That's not a small distinction when you're working with complex PTSD and chronic nervous system dysfunction.
Stabilization Before Trauma Processing Is Ethical Clinical Work, Not a Delay
Let's address the guilt directly, because it's real and it shows up in supervision constantly.
You have a client sitting across from you who has been carrying something unbearable for years. You know that EMDR can help. You know the protocol. And you're spending sessions teaching them how to pace their breathing and build a containment container. It can feel like you're stalling. Like you're afraid. Like you're not doing the real work.
You're not stalling. You're practicing phase-oriented trauma treatment as it was designed to be practiced.
The research on complex trauma treatment is clear: clients with significant dysregulation, dissociation, and narrow windows of tolerance require stabilization before reprocessing not because reprocessing is unavailable to them, but because without stabilization, reprocessing often re-traumatizes rather than heals. The traumatic material activates without sufficient capacity to integrate it. The nervous system gets flooded and the client learns that treatment isn't safe.
Stabilization before trauma processing isn't a delay. It's the foundation that makes processing possible. It also protects clinicians from vicarious traumatization by keeping sessions within a manageable range for both people in the room.
There's also this: when clients leave a stabilization-focused session feeling genuinely more regulated, more capable, more understood, they come back. When they leave a processing session having been overwhelmed, they often don't.
The question to ask isn't 'am I moving too slowly?' It's 'is my client building capacity?' If the answer is yes, you're doing trauma work. It just doesn't always look like bilateral stimulation.
Will Clients Think You've Given Up on Trauma Processing?
This is the third question worth naming directly: 'If I start teaching DBT skills, will my clients think I've given up on trauma processing?'
Some will ask. And it's a great therapy moment when they do.
The framing that works: 'We're not pausing the work. We're building the conditions that make the work you want to do possible. Your nervous system needs certain tools before it can process the harder material safely. We're making those tools together.'
Most clients who have been in therapy before have had the experience of going somewhere overwhelming and not coming back from it cleanly. When you name what you're doing and why, and when you tie it explicitly to the eventual goal of processing, clients generally respond with relief, not disappointment. They want the work to be sustainable.
Transparency about the rationale is itself a therapeutic intervention. It builds the kind of predictability and relational safety that the therapeutic relationship research consistently identifies as a primary driver of outcomes.
Integrating DBT with EMDR and Other Trauma Modalities

The practical integration of DBT-informed EMDR practice happens most naturally in the early phases of EMDR. During history-taking and case conceptualization, you're already assessing nervous system dysregulation in EMDR clients. Adding a formal assessment of the client's current skill set and dysregulation patterns simply makes that process more precise.

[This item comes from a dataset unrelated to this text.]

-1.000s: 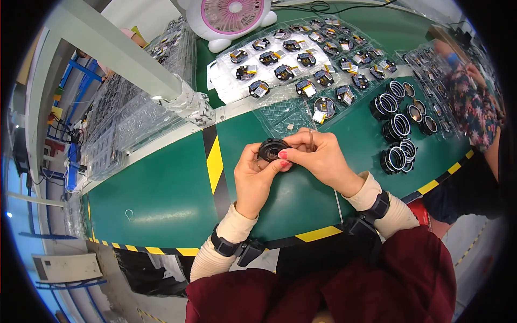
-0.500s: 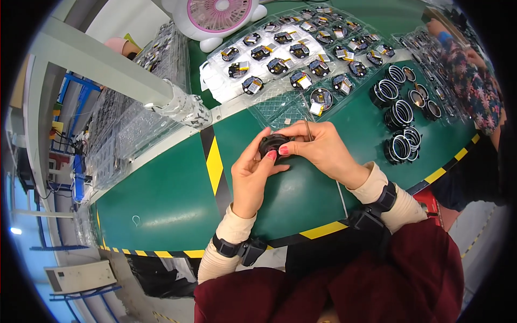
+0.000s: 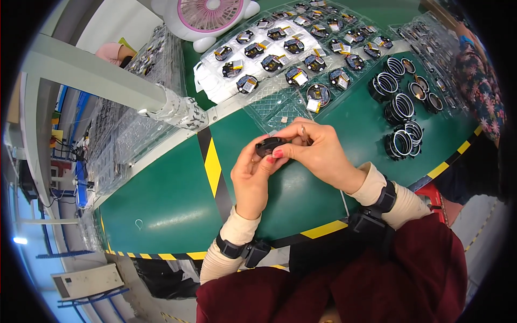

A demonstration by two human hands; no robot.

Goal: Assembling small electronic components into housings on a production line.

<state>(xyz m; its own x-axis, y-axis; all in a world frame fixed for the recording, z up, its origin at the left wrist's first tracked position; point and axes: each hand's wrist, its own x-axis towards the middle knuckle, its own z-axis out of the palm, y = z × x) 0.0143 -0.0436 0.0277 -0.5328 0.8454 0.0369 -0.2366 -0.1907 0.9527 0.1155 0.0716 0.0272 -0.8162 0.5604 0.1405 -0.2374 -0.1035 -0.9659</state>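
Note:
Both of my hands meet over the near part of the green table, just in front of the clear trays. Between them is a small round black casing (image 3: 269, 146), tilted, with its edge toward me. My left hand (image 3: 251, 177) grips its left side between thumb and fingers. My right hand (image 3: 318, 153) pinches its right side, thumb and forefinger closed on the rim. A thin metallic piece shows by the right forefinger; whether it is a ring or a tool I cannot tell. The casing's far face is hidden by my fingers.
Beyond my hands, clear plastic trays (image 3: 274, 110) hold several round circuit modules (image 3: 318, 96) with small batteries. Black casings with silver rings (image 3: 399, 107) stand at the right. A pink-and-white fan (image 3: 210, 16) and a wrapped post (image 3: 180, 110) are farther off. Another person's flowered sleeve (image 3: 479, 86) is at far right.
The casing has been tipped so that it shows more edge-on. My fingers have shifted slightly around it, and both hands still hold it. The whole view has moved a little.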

In Phase 2 (Preparation), DBT skills become the explicit content. You're not just installing resources. You're building a DBT-informed stabilization protocol that the client will use between sessions and, eventually, as anchors during reprocessing itself.

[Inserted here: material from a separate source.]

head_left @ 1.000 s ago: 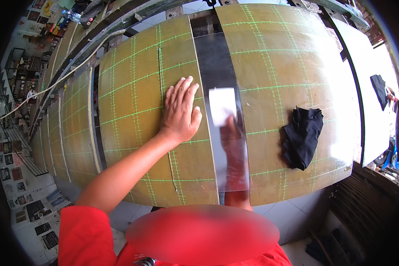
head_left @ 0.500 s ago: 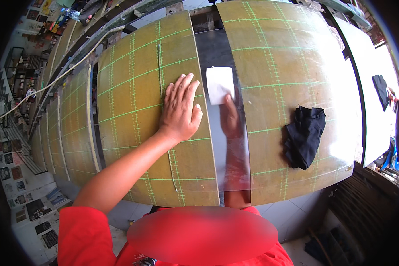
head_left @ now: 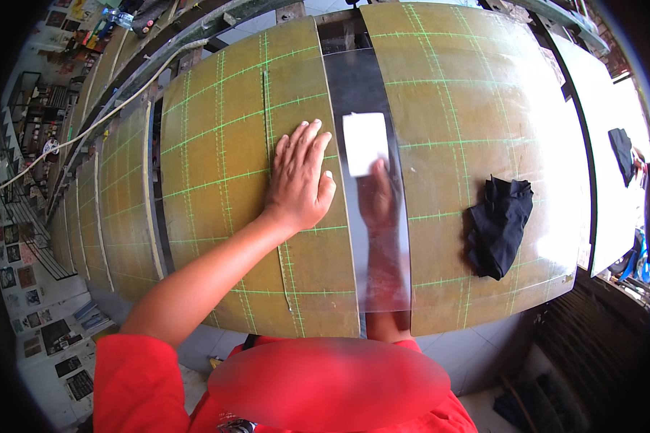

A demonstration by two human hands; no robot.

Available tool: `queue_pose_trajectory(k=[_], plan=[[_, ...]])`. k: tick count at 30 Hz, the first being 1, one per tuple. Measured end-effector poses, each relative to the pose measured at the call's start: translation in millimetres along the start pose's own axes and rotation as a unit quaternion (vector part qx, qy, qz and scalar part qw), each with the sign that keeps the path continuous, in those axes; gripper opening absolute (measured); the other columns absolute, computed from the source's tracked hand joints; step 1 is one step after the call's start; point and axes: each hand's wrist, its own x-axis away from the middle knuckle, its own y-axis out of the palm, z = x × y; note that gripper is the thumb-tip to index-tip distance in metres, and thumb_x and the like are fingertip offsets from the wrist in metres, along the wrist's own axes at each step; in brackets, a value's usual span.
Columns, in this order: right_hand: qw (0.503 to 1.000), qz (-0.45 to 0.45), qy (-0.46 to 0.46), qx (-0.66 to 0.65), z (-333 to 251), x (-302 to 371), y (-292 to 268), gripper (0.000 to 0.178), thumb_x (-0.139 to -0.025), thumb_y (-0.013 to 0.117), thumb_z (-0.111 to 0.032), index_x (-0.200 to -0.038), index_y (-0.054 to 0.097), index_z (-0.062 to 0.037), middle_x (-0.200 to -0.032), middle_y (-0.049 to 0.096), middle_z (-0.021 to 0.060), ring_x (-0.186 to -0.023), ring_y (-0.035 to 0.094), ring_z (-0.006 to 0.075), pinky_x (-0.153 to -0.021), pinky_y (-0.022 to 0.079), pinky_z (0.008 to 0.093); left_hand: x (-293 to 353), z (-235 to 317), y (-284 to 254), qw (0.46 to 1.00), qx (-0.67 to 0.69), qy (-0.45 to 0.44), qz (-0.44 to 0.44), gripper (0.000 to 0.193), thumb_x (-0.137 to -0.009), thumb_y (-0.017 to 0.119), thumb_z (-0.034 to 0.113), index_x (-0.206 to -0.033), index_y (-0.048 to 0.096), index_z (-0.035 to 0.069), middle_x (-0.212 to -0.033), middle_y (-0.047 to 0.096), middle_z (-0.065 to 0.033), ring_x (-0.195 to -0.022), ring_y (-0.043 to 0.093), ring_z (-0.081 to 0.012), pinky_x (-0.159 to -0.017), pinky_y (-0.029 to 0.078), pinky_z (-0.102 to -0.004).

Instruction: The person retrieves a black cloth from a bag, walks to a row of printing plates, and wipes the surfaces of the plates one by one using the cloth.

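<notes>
My left hand lies flat, fingers stretched forward, on a clear sheet over a brown board with green grid lines. Below the clear sheet, my right hand reaches up through the gap between this board and a second gridded board. It holds a white rectangular piece, paper or card, which shows through the sheet. The thumb lies at the piece's lower right edge; the other fingers are hidden behind it.
A crumpled black cloth rests on the right-hand board. More boards stand in a row at left, with a pale cord running above them. Another dark cloth is at the far right, on a bright white surface.
The view has shifted slightly, so the boards sit a little further right. Both hands keep nearly the same places, the right one still with the white piece.
</notes>
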Motion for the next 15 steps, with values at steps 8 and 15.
queue_pose_trajectory(k=[8, 15], plan=[[0.997, 0.036, 0.031, 0.055, -6.2, 106.0, -47.8, 0.037, -0.100, 0.046, -0.012, -0.135, 0.044, -0.0004, -0.129, 0.051, 0.0087, -0.116, 0.051, 0.0184, -0.101, 0.039, 0.0319, 4.8, -2.9, -0.4, 1.000, 0.002, -0.012, -0.006, 0.057, -0.082, 0.046, 0.013, -0.137, 0.036, 0.001, -0.148, 0.032, -0.0206, -0.139, 0.028, -0.0386, -0.114, 0.018, -0.0526], [0.997, 0.052, 0.047, 0.030, -13.9, 111.5, -50.0, 0.044, -0.098, 0.048, -0.009, -0.140, 0.038, -0.0030, -0.135, 0.048, 0.0106, -0.120, 0.050, 0.0199, -0.102, 0.039, 0.0348, 6.2, -2.9, 1.8, 1.000, 0.014, -0.012, 0.004, 0.058, -0.081, 0.048, 0.010, -0.138, 0.036, 0.001, -0.148, 0.032, -0.0202, -0.139, 0.028, -0.0381, -0.114, 0.018, -0.0529]])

During active reprocessing, a client who has internalized paced breathing, sensory grounding, and distress tolerance skills has portable anchors they can access when a channel becomes too activating. Instead of stopping the protocol entirely, you can redirect, re-resource, and return. That's a very different clinical experience for everyone involved.
The compatibility with other trauma-informed approaches is also worth naming. DBT skills training pairs naturally with somatic approaches because both work at the body level before the narrative level. It aligns with parts work (IFS) because the skill of wise mind directly addresses internal conflict between emotional mind and reasonable mind, which maps onto parts language easily. And polyvagal-informed practice provides the neuroscientific framework that makes the DBT rationale land with clients who want to understand the 'why.' These approaches aren't competing. They're complementary.

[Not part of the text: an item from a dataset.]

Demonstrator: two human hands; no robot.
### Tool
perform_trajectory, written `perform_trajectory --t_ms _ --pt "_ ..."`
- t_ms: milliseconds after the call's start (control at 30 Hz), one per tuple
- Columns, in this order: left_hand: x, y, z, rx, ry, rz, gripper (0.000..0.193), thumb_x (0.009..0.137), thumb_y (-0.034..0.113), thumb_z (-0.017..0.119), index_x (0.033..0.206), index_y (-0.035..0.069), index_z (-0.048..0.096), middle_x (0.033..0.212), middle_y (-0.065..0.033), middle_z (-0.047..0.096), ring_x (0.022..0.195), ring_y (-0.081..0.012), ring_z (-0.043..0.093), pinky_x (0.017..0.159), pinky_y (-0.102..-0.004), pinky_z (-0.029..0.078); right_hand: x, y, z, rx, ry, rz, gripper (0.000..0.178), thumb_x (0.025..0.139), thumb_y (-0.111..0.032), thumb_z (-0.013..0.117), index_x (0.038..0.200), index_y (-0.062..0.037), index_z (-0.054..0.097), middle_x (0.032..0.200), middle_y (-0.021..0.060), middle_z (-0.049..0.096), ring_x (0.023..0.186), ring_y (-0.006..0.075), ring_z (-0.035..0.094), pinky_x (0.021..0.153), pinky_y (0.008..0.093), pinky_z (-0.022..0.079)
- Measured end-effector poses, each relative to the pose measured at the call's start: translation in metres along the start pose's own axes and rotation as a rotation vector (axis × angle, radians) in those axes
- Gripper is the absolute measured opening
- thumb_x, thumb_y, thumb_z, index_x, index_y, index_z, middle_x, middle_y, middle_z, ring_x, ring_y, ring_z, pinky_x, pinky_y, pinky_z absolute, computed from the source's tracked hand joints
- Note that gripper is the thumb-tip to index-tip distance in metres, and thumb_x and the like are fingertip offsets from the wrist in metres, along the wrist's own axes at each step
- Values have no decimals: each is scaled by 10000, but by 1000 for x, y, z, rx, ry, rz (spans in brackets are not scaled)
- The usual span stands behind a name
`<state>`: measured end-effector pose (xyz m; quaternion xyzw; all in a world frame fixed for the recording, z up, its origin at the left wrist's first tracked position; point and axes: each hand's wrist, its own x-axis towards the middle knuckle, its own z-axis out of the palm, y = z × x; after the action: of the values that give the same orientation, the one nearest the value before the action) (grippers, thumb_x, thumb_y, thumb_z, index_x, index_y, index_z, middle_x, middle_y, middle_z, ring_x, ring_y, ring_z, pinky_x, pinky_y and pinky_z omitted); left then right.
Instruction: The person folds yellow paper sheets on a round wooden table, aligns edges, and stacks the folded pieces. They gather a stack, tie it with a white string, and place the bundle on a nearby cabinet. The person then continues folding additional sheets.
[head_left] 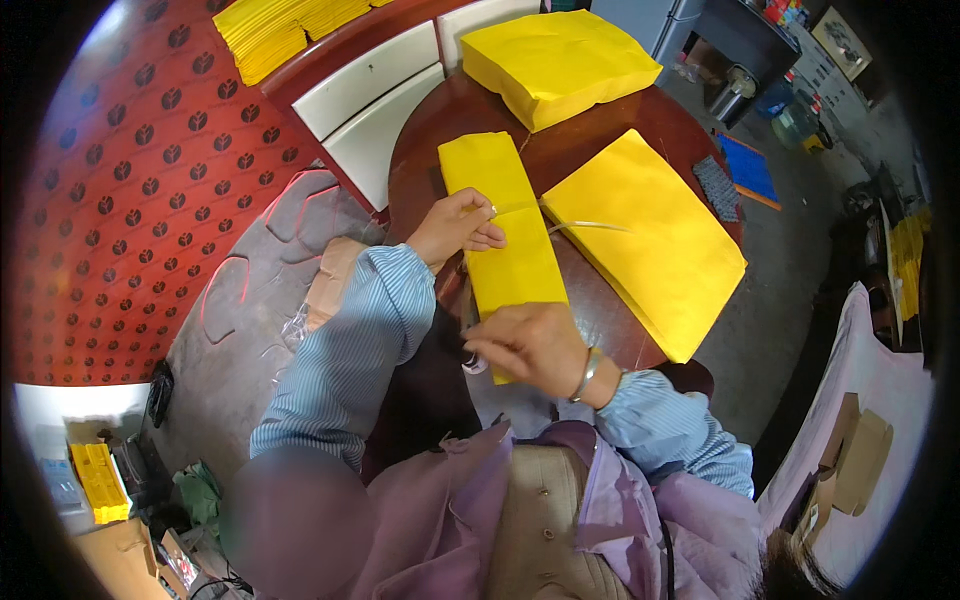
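Note:
A long, narrow yellow bundle [530, 255] lies lengthwise before me on the dark red-brown round table [420, 125]. Around its middle runs a thin band [518, 210]. My left hand [460, 228] is closed at the bundle's left edge, its fingertips pinched where the band crosses. Over the bundle's near end is my right hand [530, 345], fingers curled and thumb pressed in. What they hold, if anything, is hidden; a small shiny round object [474, 364] shows just below them. A pale thin strip [590, 226] stretches right from the bundle over a flat yellow stack [655, 240].
At the table's far side sits a thick yellow stack [560, 65]. More yellow pieces [285, 32] lie on a cabinet [370, 85] at the far left. A grey textured block [716, 188] rests near the right edge. An open cardboard box [850, 465] stands on the right.

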<state>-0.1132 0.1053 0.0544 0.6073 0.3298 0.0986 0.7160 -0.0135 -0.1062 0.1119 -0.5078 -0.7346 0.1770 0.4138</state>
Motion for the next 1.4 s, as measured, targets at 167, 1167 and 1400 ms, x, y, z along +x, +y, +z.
perform_trajectory --t_ms 167,1167,1400 --pt "-1 1 -4 -122 -55 -7 187 1118 279 540 1150 97 561 1072 -132 737 1021 -213 750 898 -305 593 7 28 -37 57 -29 299 153 985 -170 674 1038 -32 714 1151 169 734 1016 350 701 863 394 562" --pt "-94 -139 -141 -799 421 233 145 1094 182 555 1164 66 604 1138 -121 681 1121 -322 690 1000 -473 566 10 40 -23 -437 -344 75 228 974 -165 615 1177 -62 603 1144 162 684 1156 330 649 1160 547 359" --pt "-92 -142 -140 -781 436 238 153 1095 182 553 1170 57 599 1132 -129 686 1109 -321 703 999 -472 567 11 39 -23 -416 -328 67 200 972 -167 612 1143 -65 591 1107 152 676 1173 332 641 1156 562 362"
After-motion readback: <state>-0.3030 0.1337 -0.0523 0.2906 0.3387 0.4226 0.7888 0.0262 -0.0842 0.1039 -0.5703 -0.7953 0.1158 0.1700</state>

Where to Learn Nervous-System-Informed DBT Skills for Trauma Practice
The research base for DBT in trauma treatment has grown substantially. Recent studies continue to support the effectiveness of DBT-PTSD protocols for complex trauma populations. But reading the literature and knowing how to apply it with a high-acuity caseload are genuinely different things.
Most DBT training programs are designed around the standard outpatient model for borderline personality disorder. They don't address the specific nervous system patterns you encounter in complex trauma work. They don't account for the intersection with EMDR preparation. They don't speak to compassion fatigue and the clinician's own physiological experience in the room.
TTI's Intro to DBT: Skills Training for the Attuned Trauma Therapist was built for a different context. The training is specifically designed for trauma therapists working with complex presentations, high-acuity clients, and the real clinical challenges that come with that territory. It covers the nervous system framework alongside the skills themselves, so you leave with both the theoretical foundation and the practical application.
The live training includes real-time consultation, case discussion, and the kind of collegial conversation that makes skills training actually stick. On-demand access means you can integrate it into your schedule without clearing a week of your caseload.
If your practice includes clients with complex PTSD, chronic dysregulation, or presentations that have stalled or destabilized in standard trauma protocols, this training was designed for exactly what you're facing.
Register for Intro to DBT: Skills Training for the Attuned Trauma Therapist here.
The Nervous System Doesn't Lie
Here's the bottom line: when a client keeps getting overwhelmed, keeps shutting down, keeps not coming back after 'too much,' the nervous system is telling you something. It's not saying the trauma is too big to touch. It's saying the container isn't ready.
A nervous system informed DBT approach is what builds that container. Methodically. Collaboratively. With enough structure that even the most dysregulated nervous system starts to believe that regulation is possible.
That belief is the foundation everything else is built on. And it turns out, once clients have it, trauma processing moves faster, not slower.
You're not delaying the work. You're making it possible.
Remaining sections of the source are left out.